After saying, “I’m not giving them the satisfaction of voting me out,” Chima started refusing to wear the microphone all contestants must use 24/7 while in the house. She cursed repeatedly, and threatened the producers that she would “have the FCC on your ass real quick.” When she threw her microphone into a pool of water, ruining the equipment, BB executive producer Allison Grodner got on the house intercom.

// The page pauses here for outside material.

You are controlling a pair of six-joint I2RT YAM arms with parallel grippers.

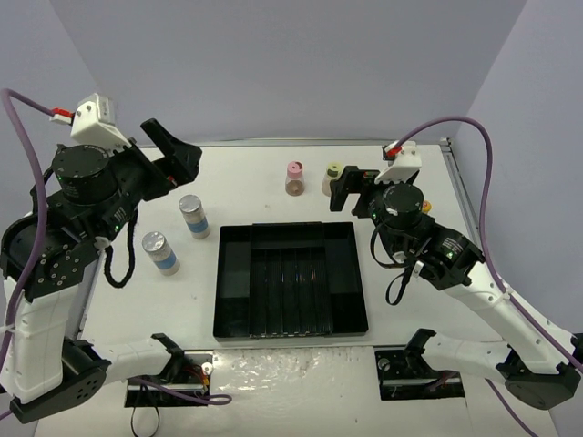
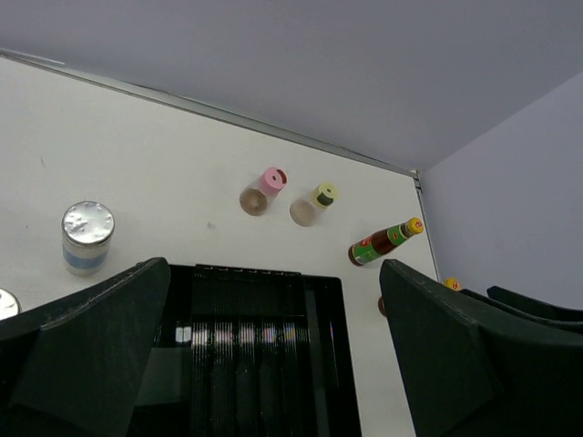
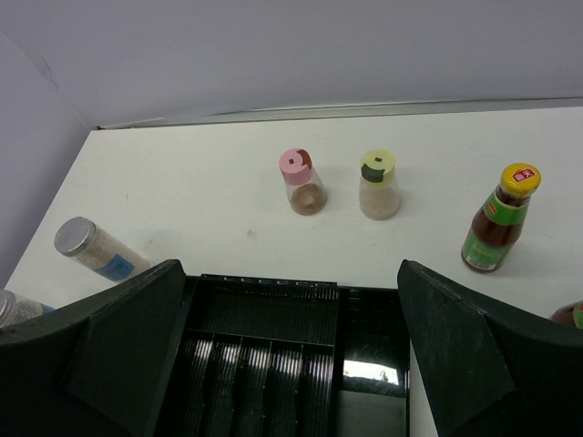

Grodner informed the household that Chima was “expelled” for “willfully destroying her microphone… a big violation… and multiple rule violations.”

Gotta say, Michele was a lot more gracious than I would have been when BB sprang its next announcement: she was relieved of her “duties as Head of Household” and wasn’t allowed to compete in a new, golfing competition. Doesn’t seem fair to underdog Michele, but, hey, I don’t want Allison Grodner coming to my house and expelling me…

Anyway, post-Hurricane Chima, the house remained stirred up. Lydia started non-stop yelling, calling Jordan “a ho puppet” and alternately raging and crying. My favorite moment occurred when Lydia railed against Jeff and what she called his “coup de crap power that America handed you!” Awww, that’s no way to win over the TV audience, Lydia.

As for Natalie, she just started making up words: “I want vindiction [sic]!” she bellowed.

So: What do you think? Did Chima deserve to be expelled? Jordan made the night’s best comment: “Is this all happening because Jessie got evicted? Because this is ridiculous!”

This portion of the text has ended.